DATA BELOW:
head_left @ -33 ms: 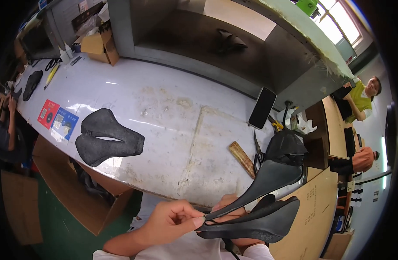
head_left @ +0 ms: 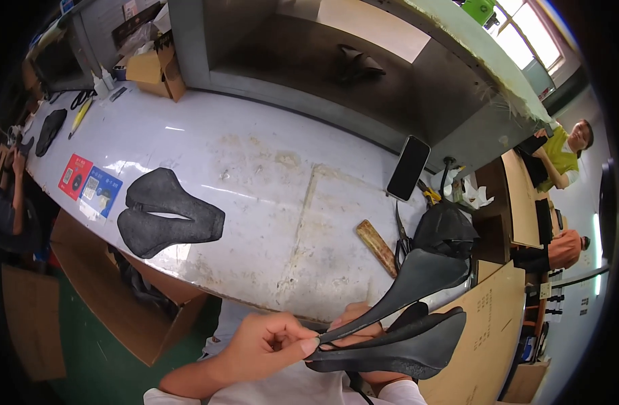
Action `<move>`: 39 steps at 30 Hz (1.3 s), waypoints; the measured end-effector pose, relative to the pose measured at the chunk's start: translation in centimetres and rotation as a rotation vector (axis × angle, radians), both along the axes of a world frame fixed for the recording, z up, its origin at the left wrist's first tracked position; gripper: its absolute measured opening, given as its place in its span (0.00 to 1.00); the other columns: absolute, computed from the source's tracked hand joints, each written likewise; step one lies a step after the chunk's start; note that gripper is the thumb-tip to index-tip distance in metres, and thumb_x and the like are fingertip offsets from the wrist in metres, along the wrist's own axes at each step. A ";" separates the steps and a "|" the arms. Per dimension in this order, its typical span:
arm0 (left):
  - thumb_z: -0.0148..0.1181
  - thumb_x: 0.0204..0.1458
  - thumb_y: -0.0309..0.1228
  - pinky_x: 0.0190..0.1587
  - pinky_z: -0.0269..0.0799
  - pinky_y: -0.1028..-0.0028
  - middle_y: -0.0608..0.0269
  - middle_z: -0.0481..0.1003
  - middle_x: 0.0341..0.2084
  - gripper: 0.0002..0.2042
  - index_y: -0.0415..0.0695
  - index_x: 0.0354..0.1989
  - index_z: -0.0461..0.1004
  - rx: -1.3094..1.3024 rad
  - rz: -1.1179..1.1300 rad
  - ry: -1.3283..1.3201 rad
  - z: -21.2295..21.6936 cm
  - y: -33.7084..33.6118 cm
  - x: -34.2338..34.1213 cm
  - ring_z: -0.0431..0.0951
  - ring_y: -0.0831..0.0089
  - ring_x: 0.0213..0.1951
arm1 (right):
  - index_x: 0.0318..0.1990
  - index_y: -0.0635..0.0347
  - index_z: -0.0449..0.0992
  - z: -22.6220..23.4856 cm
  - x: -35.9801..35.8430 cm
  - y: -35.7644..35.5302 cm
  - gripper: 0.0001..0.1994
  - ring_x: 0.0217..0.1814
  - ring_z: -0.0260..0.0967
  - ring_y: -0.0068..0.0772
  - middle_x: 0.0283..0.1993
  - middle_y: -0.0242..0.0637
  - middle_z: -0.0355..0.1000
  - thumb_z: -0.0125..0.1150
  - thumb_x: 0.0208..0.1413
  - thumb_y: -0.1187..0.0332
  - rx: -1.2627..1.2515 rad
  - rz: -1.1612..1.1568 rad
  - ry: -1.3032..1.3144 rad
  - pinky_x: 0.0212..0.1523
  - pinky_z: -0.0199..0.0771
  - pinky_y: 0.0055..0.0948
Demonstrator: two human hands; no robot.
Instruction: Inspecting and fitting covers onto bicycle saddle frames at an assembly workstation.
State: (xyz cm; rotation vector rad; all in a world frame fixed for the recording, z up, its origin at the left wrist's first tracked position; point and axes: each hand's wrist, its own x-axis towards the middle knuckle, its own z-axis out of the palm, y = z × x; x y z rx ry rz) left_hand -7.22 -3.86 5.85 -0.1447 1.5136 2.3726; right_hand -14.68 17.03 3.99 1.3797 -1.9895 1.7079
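Close to my body is a black bicycle saddle (head_left: 397, 352), its narrow nose pointing left and its wide end to the right. My left hand (head_left: 272, 344) pinches the tip of the nose between thumb and fingers. Behind and under the saddle, my right hand (head_left: 358, 317) grips it; the saddle hides part of this hand. One long black wing (head_left: 407, 287) rises apart from the lower wing, leaving a gap between them. On the table to the left lies a flat black saddle cover (head_left: 171, 214) with a slot in its middle.
The white table (head_left: 255, 202) bears a phone (head_left: 408, 169), scissors (head_left: 402, 236), a worn brown strip (head_left: 377, 248) and a black bundle (head_left: 444, 229). A grey metal booth (head_left: 255, 88) stands behind. An open cardboard box (head_left: 120, 290) sits below left. Other people work at both sides.
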 end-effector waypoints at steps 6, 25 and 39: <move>0.62 0.58 0.25 0.21 0.61 0.83 0.71 0.77 0.19 0.04 0.38 0.36 0.78 -0.070 -0.089 0.053 1.0 -1.0 -0.7 0.68 0.92 0.21 | 0.37 0.64 0.81 0.9 1.1 0.4 0.10 0.34 0.74 0.34 0.28 0.36 0.76 0.73 0.45 0.75 0.051 -0.029 -0.466 0.32 0.71 0.31; 0.54 0.63 0.24 0.28 0.69 0.82 0.67 0.76 0.24 0.20 0.41 0.64 0.68 0.186 -0.169 -0.170 0.1 -1.0 -0.7 0.73 0.85 0.24 | 0.33 0.65 0.80 2.3 0.0 -1.2 0.09 0.31 0.73 0.31 0.31 0.43 0.77 0.73 0.49 0.70 -0.294 -0.028 -1.008 0.31 0.71 0.30; 0.56 0.60 0.21 0.28 0.68 0.82 0.69 0.73 0.22 0.20 0.42 0.62 0.70 0.072 -0.164 -0.074 0.6 -0.4 0.1 0.72 0.84 0.23 | 0.49 0.50 0.67 -0.3 0.4 -1.5 0.24 0.37 0.77 0.49 0.38 0.45 0.74 0.75 0.47 0.71 -0.338 0.091 -0.892 0.38 0.81 0.44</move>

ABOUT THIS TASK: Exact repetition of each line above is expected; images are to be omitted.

ANSWER BOX:
head_left @ -33 ms: 
head_left @ +0 ms: 
Action `<move>`: 39 steps at 30 Hz (1.3 s), waypoints; the measured end-effector pose, relative to the pose measured at the chunk's start: translation in centimetres and rotation as a rotation vector (axis × angle, radians), both along the axes of a world frame fixed for the recording, z up, its origin at the left wrist's first tracked position; gripper: its absolute measured opening, given as its place in its span (0.00 to 1.00); the other columns: absolute, computed from the source's tracked hand joints, each written likewise; step one lies a step after the chunk's start; note that gripper is the thumb-tip to index-tip distance in metres, and thumb_x and the like are fingertip offsets from the wrist in metres, along the wrist's own axes at each step. A ";" separates the steps and a "|" the arms. Per dimension in this order, its typical span:
arm0 (left):
  - thumb_z: -0.0148..0.1181
  - thumb_x: 0.0204..0.1458
  - thumb_y: -0.0309..0.1228
  - pinky_x: 0.0190..0.1587
  - pinky_z: -0.0269..0.0799
  - pinky_y: -0.1028..-0.0028
  - middle_y: -0.0608..0.0269
  - middle_z: -0.0481..0.1003
  - middle_x: 0.0341..0.2084
  - gripper: 0.0002..0.2042
  - index_y: -0.0415..0.0695
  - index_x: 0.0354..0.1989
  - index_z: -0.0461..0.1004
  - rx: -1.3094..1.3024 rad
  - rz: -1.1179..1.1300 rad
  - ry: -1.3283..1.3201 rad
  - z: -21.2295..21.6936 cm
  - y: -33.7084..33.6118 cm
  - x: -34.2338..34.1213 cm
  - ring_z: -0.0431..0.0951
  - ring_y: -0.0831..0.0089
  - ring_x: 0.0213..0.1951
arm1 (right):
  - index_x: 0.0318..0.1990
  - index_y: -0.0635..0.0347
  - index_z: -0.0449..0.0992
  - z: -22.6220..23.4856 cm
  - x: -35.9801..35.8430 cm
  - y: -35.7644..35.5302 cm
  - gripper: 0.0001..0.1994
  - ring_x: 0.0217..0.1814
  - ring_z: -0.0260..0.0967
  - ring_y: -0.0068..0.0772
  - middle_x: 0.0283..0.1993
  - middle_y: -0.0242..0.0637
  - middle_z: -0.0355..0.1000
  - thumb_z: -0.0125..0.1150
  - thumb_x: 0.0208..0.1413
  - thumb_y: -0.1187..0.0332
  - rx: -1.2627..1.2515 rad
  - rz: -1.1612..1.1568 rad
  - ry: -1.3032..1.3144 rad
  - pinky_x: 0.0212..0.1523
  - pinky_z: -0.0199..0.0771
  - pinky_y: 0.0055..0.0948
Demonstrator: two human hands; no robot.
Instruction: Inspecting and fitting covers onto bicycle saddle frames at an assembly workstation.
State: (xyz cm; rotation vector rad; all in a world frame fixed for the recording, z up, its origin at the left wrist's first tracked position; point and axes: each hand's wrist, its own x-axis towards the middle knuckle, its own z-axis out of the palm, y = z × x; x y z rx ry rz) left_hand -7.22 -3.86 5.85 -0.1447 1.5136 2.3726; right_hand -14.68 17.03 3.99 1.3797 -1.9895 1.7079
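Close to my body is a black bicycle saddle (head_left: 397, 352), its narrow nose pointing left and its wide end to the right. My left hand (head_left: 272, 344) pinches the tip of the nose between thumb and fingers. Behind and under the saddle, my right hand (head_left: 358, 317) grips it; the saddle hides part of this hand. One long black wing (head_left: 407, 287) rises apart from the lower wing, leaving a gap between them. On the table to the left lies a flat black saddle cover (head_left: 171, 214) with a slot in its middle.
The white table (head_left: 255, 202) bears a phone (head_left: 408, 169), scissors (head_left: 402, 236), a worn brown strip (head_left: 377, 248) and a black bundle (head_left: 444, 229). A grey metal booth (head_left: 255, 88) stands behind. An open cardboard box (head_left: 120, 290) sits below left. Other people work at both sides.
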 end-effector waypoints at steps 6, 25 and 39: <move>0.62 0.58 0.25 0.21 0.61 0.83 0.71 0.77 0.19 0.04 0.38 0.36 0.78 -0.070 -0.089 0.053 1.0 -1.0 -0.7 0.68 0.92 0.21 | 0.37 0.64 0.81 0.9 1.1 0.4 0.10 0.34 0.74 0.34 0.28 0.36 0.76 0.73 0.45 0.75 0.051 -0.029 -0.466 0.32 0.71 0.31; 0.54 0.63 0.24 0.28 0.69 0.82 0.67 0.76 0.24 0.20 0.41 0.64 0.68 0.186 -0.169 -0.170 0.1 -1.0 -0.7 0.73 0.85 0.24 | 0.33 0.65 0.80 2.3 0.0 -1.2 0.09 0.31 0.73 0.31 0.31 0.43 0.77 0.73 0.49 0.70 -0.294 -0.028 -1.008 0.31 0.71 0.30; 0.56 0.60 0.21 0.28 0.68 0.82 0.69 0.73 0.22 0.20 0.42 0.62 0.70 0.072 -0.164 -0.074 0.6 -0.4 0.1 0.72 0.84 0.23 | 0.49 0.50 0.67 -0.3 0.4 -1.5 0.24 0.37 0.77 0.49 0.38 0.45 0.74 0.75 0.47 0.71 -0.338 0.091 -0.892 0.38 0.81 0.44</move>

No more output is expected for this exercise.